The hand in his squeezes gently, but then it lets go.

Without it, Buck's going to dissolve. He's going to disappear. He squeezes his burning, wet eyes shut and pulls in a breath that is all wheeze, every part of him a live wire, unsteady and shivering and thwarted. So they made one.

"No. No," Buck sobs. "Y're just like them. You don't want me—no one... why. 's not fair."

The bed suddenly dips right next to Buck's thigh, right on the edge, and the hot press of a thumb against his chin stops him from howling his sorrow and disappointment. When it slides up and just barely brushes against his bottom lip, his mouth goes open and ready. Yes. Yes.

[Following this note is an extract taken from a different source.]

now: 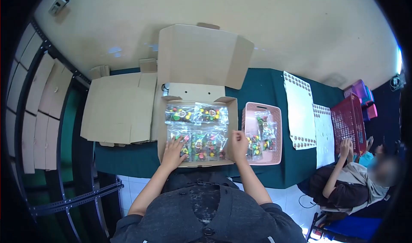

"I'll tell you what." It's whispered so closely that Buck thinks he can feel the wash of breath over his tongue. "You remember any of this tomorrow? Call me, and I'll kiss you as much as you want. I'll kiss the idea you're unwanted right out of you."

Buck exhales in utter relief and sinks into the comfort of the bed as the weight next to him lifts away. He's going to do that. He's going to call and then let Tommy kiss him until he forgets he was ever unloved. But persistence pays off, so he tries one more time, even though he's suddenly so tired he can barely get the word out. "Stay."

"Sleep well, Evan."

+

When Buck wakes up, he immediately wants to crawl into a hole and die. His mouth tastes like there's roadkill in it and there's an egg beater trying to escape his skull by way of his left eye. Whimpering, he tries to bury his face into the pillow but half of it is wet with drool, so he reaches up and throws the stupid thing on the floor. His mattress is comfy. He can just plant his face there and suffocate, no problem.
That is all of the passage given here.